• [Your objective]
Return, word for word, the line containing "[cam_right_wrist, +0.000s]" and every line after it through the last line of the records below.
============================================================
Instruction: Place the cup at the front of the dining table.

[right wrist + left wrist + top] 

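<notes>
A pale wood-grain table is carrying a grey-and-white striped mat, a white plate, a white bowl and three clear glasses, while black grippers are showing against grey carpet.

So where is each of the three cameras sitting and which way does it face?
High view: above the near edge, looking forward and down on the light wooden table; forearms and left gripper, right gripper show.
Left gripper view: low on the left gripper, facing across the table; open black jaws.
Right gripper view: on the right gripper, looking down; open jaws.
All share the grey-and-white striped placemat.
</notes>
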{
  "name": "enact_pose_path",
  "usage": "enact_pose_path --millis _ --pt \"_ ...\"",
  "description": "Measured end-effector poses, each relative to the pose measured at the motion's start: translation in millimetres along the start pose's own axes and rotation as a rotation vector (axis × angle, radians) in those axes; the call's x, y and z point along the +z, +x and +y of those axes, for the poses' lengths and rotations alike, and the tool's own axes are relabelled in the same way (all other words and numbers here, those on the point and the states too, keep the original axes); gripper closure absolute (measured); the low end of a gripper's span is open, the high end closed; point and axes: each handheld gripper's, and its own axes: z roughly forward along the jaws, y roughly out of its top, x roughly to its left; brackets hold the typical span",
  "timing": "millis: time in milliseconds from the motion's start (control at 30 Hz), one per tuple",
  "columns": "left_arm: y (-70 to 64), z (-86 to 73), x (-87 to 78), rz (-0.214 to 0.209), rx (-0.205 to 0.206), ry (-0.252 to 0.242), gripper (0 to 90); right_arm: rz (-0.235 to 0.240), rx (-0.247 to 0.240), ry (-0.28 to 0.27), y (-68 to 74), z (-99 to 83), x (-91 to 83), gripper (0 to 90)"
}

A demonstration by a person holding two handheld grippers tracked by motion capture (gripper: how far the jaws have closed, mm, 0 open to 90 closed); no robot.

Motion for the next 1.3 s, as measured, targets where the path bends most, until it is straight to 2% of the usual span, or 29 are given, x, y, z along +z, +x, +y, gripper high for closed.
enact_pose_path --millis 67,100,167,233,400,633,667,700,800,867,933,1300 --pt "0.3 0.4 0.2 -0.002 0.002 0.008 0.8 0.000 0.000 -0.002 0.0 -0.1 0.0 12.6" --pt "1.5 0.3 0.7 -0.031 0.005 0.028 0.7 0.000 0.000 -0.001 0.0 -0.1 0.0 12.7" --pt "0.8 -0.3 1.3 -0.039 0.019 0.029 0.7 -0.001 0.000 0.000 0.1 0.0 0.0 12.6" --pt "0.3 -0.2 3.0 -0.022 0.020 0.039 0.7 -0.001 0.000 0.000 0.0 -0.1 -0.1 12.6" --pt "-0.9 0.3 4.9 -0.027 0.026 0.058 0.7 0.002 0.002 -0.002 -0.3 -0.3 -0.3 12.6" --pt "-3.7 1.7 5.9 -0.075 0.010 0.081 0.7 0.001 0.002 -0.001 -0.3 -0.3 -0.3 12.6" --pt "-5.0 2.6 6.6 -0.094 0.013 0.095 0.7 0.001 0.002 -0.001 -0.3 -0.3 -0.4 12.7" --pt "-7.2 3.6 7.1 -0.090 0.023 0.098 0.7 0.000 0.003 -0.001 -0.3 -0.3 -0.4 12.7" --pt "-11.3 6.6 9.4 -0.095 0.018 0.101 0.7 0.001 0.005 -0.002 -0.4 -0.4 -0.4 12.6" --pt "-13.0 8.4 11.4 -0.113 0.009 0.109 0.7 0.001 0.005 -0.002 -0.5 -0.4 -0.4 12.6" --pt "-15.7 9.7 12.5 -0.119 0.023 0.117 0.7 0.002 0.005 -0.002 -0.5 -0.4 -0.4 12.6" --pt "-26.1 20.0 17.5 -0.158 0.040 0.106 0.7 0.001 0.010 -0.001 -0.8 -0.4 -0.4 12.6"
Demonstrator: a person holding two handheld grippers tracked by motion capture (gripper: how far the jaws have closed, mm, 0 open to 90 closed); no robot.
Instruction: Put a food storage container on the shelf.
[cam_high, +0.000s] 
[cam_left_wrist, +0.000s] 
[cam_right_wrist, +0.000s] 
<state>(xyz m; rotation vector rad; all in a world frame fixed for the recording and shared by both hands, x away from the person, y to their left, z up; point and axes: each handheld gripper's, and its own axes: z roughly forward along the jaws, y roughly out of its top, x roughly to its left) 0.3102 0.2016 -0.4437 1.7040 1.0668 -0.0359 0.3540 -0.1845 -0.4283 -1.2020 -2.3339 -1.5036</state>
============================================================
• [Answer box]
[cam_right_wrist, +0.000s] 
<state>(xyz m; rotation vector rad; all in a world frame fixed for the recording and shared by both hands, x away from the person, y to their left, z up; point and axes: each handheld gripper's, and its own axes: z roughly forward along the jaws, y roughly out of its top, x roughly to its left) 0.3102 0.2016 -0.4437 1.7040 1.0668 -0.0359 0.3540 -0.1845 -0.4283 -1.2020 -2.3339 -1.5036</state>

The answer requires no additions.